From the records below, copy out exactly the lines from the one containing "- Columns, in" to the one containing "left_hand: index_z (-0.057", both included. Add nothing else.

Exercise inputs START

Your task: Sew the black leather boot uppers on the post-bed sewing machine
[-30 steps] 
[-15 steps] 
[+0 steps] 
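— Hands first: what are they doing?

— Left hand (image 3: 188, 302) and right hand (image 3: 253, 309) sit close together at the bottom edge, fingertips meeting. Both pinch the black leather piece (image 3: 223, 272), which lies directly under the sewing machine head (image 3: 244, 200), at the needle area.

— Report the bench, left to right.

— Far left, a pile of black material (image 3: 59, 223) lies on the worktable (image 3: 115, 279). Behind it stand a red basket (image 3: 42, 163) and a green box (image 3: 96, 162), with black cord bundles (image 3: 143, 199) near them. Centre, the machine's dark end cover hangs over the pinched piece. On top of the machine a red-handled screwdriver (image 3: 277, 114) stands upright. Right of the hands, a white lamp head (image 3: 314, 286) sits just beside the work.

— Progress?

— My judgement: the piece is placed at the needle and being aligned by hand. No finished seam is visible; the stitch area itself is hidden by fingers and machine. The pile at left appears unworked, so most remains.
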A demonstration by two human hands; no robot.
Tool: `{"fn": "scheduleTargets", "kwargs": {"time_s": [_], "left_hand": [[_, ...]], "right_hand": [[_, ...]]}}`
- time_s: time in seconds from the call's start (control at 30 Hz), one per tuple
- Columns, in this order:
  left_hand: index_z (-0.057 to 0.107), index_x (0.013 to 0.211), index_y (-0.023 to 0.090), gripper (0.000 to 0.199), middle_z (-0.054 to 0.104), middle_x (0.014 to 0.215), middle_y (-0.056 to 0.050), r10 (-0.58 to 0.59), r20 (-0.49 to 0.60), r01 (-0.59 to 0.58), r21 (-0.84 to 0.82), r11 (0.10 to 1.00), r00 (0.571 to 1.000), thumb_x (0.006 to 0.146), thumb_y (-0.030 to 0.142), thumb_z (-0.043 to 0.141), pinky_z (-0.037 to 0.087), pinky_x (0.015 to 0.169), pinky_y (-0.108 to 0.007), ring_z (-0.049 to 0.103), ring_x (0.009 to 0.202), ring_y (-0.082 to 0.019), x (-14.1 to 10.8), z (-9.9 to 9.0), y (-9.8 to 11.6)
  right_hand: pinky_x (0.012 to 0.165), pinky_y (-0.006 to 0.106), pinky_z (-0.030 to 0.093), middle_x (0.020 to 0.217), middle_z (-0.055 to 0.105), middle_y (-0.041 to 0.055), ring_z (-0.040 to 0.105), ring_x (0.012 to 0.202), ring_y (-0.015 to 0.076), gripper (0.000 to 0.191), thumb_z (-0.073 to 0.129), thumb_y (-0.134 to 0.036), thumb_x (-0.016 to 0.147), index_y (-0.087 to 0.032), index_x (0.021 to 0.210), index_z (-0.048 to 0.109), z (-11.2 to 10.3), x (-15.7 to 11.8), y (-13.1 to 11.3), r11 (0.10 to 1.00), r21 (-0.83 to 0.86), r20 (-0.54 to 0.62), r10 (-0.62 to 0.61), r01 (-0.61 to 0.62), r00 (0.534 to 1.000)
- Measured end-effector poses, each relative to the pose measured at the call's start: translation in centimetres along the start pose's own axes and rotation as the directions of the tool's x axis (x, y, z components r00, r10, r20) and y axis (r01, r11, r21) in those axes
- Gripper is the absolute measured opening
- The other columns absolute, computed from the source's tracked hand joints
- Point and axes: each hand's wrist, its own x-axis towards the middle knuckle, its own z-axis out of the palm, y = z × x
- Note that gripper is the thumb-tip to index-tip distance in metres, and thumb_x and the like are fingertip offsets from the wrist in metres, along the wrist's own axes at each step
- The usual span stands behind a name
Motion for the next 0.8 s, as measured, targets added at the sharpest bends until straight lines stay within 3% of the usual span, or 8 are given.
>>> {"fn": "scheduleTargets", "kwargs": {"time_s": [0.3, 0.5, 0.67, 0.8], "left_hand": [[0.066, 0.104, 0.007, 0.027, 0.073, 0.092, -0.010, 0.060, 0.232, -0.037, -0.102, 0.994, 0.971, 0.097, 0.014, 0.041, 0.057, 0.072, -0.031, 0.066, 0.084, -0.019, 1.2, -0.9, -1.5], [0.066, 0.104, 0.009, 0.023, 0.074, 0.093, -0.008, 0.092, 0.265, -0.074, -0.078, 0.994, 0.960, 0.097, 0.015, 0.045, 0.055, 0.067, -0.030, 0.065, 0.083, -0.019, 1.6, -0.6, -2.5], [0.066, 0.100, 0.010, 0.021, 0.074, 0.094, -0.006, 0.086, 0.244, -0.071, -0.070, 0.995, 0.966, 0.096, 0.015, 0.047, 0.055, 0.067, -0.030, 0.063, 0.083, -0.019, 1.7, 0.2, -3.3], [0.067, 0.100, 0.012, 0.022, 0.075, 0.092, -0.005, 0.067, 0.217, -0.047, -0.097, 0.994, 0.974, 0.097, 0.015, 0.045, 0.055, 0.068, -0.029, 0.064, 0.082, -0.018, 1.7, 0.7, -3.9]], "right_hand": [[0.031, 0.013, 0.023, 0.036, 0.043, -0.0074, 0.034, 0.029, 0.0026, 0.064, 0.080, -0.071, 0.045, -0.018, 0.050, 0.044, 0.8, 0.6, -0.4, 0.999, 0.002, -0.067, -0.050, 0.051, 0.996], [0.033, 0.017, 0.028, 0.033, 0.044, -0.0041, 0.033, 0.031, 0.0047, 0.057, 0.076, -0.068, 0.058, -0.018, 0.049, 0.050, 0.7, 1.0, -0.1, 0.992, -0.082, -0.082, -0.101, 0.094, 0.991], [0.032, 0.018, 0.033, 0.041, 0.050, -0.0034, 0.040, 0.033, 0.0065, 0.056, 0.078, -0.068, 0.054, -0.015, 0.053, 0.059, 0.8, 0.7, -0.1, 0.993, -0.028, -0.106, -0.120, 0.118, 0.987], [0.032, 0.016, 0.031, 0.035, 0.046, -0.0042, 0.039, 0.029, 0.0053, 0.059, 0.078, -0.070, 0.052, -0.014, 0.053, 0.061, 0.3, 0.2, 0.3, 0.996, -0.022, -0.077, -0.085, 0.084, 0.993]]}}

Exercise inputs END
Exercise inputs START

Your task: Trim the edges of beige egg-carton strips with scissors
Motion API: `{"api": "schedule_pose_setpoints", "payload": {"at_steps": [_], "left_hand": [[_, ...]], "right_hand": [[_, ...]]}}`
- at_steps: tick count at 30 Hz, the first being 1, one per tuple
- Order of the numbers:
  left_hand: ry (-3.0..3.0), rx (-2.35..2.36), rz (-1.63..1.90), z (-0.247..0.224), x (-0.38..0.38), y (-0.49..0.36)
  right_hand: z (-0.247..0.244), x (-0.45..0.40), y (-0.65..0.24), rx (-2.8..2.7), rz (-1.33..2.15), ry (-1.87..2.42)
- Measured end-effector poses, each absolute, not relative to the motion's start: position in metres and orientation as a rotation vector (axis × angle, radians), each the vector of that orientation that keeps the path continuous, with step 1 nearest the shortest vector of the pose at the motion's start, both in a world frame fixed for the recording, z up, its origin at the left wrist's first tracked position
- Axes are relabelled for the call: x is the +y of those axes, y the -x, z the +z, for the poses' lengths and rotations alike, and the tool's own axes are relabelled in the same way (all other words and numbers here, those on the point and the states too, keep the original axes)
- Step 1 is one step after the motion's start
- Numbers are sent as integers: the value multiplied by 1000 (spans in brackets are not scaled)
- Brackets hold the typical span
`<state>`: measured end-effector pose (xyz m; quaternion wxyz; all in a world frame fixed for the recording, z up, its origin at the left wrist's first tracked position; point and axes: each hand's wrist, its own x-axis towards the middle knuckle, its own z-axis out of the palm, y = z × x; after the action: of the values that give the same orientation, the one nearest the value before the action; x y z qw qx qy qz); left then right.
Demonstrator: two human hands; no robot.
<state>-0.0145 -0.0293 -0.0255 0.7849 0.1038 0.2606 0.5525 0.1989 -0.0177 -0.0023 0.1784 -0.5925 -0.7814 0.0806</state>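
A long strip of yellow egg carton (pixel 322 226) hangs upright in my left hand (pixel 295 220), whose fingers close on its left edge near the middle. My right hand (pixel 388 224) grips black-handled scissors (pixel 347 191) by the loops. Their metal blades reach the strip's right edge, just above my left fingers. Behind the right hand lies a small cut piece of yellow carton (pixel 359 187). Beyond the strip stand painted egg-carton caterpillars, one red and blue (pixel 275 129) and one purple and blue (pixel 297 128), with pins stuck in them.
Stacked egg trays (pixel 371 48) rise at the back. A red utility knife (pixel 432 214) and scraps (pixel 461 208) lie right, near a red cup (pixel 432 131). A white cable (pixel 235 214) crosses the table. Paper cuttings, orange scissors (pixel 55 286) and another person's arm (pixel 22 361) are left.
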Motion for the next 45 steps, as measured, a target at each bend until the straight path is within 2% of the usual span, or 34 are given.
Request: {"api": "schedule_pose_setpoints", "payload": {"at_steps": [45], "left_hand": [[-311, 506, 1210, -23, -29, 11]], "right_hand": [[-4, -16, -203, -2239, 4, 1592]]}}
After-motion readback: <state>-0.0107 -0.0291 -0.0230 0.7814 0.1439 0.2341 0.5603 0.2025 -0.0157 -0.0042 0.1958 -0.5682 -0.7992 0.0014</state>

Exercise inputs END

§ The answer
- Columns, in this order:
  left_hand: index_z (-0.057 to 0.107), index_x (0.013 to 0.211), index_y (-0.023 to 0.090), gripper (0.000 to 0.199), middle_z (-0.054 to 0.104), middle_x (0.014 to 0.215), middle_y (-0.056 to 0.050), r10 (-0.58 to 0.59), r20 (-0.49 to 0.60), r01 (-0.59 to 0.58), r21 (-0.84 to 0.82), r11 (0.10 to 1.00), r00 (0.571 to 1.000), thumb_x (0.006 to 0.146), thumb_y (-0.030 to 0.142), thumb_z (-0.043 to 0.141), pinky_z (-0.037 to 0.087), pinky_x (0.015 to 0.169), pinky_y (-0.108 to 0.007), ring_z (-0.049 to 0.103), ring_x (0.009 to 0.202), ring_y (-0.082 to 0.019), x (-14.1 to 10.8), z (-9.9 to 9.0), y (-9.8 to 11.6)

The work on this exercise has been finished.